Il terremoto del 1703 inflisse gravi danni a entrambi gli edifici, tanto che nel 1712 furono censiti come inagibili: l’evento sismico segnò profondamente l’assetto urbano aquilano e impose la necessità di importanti interventi di ricostruzione. Il palazzo originario fu poi oggetto di notevoli rimaneggiamenti e ampliamenti, realizzati attraverso l’unione con caseggiati adiacenti. La configurazione attuale dell’edificio deriva principalmente dai lavori effettuati nella metà del XIX secolo, che conferirono al palazzo l’attuale aspetto neo-rinascimentale.

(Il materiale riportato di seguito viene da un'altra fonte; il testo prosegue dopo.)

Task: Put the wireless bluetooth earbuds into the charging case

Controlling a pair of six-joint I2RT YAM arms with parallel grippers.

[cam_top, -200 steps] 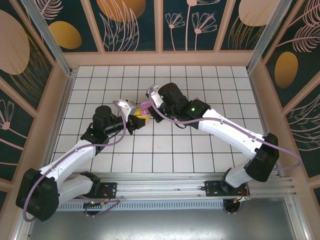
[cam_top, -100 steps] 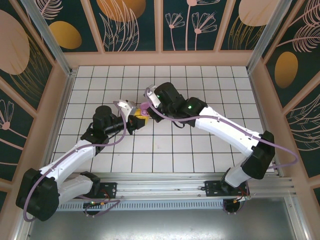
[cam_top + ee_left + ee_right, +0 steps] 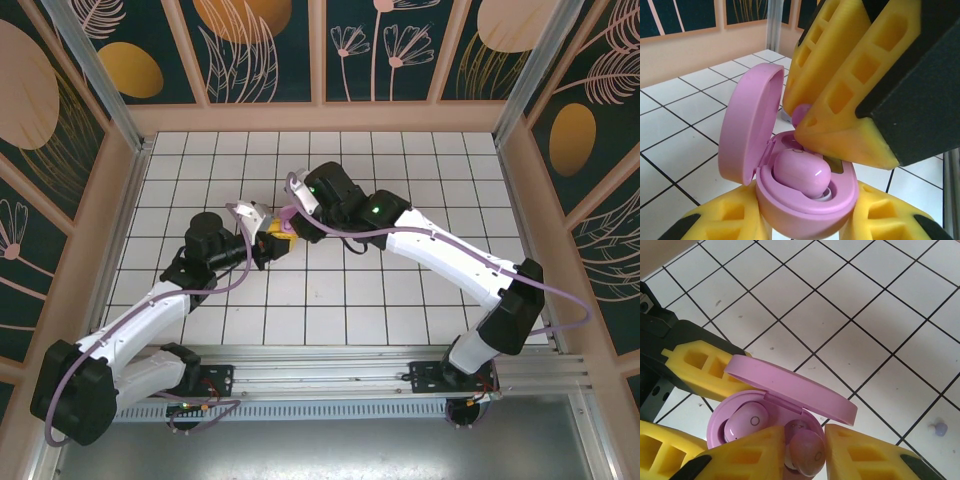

Il terremoto del 6 aprile 2009 ha purtroppo costituito un nuovo momento di prova per il patrimonio architettonico aquilano. Palazzo Branconio ha infatti subito danni strutturali che hanno reso necessari interventi di consolidamento e restauro. I lavori, iniziati dopo il sisma, si sono protratti per diversi anni, concludendosi nel 2017 con un intervento che ha permesso non solo di garantire la sicurezza dell’edificio, ma anche di valorizzare gli elementi architettonici sopravvissuti alle trasformazioni storiche.
Il restauro ha evidenziato la complessità stratigrafica del palazzo, frutto di secoli di modifiche e adattamenti. Gli specialisti hanno dovuto affrontare la sfida di conservare le testimonianze delle diverse fasi costruttive, preservando al contempo l’unità architettonica dell’insieme.
Il palazzo occupa una posizione strategica nel tessuto urbano aquilano, situandosi tra piazza San Silvestro, via delle Streghe e via Rustici, al confine tra il quarto di Santa Maria e quello di San Pietro. L’edificio si sviluppa su tre livelli principali, ai quali si aggiunge una porzione seminterrata. Si consideri – al fine di valutare correttamente l’assetto originario – che, prima dei rinterri del XX secolo, il livello stradale si trovava circa 30 centimetri più in basso rispetto all’attuale.
La facciata presenta un’organizzazione architettonica regolare, caratterizzata da un basamento rivestito in pietra grigia di Roio che incornicia gli ingressi al piano terra. Le aperture dei piani superiori sono impreziosite da cornici realizzate in pietra bianca di Poggio Picenze, ciascuna delle quali reca il monogramma bernardiniano, elemento decorativo ricorrente nell’architettura aquilana del periodo.
L’elemento di maggiore pregio è rappresentato dallo sporto di gronda, che presenta un raffinato cassettonato ligneo decorato a losanghe. L’ingresso principale, collocato in posizione eccentrica rispetto al complesso della facciata, è posto in asse con due balconcini situati ai piani superiori, creando un ritmo verticale che conferisce dinamicità alla composizione.
Sul fronte posteriore, al numero 23 di via Rustici, si conserva un portale di particolare valore artistico, anch’esso incorniciato con pietra bianca locale. L’elemento architettonico reca l’iscrizione “Omnia Accepta Deo Referread” e costituiva l’accesso all’oratorio privato della famiglia, prova della devozione religiosa che caratterizzava il casato Branconio.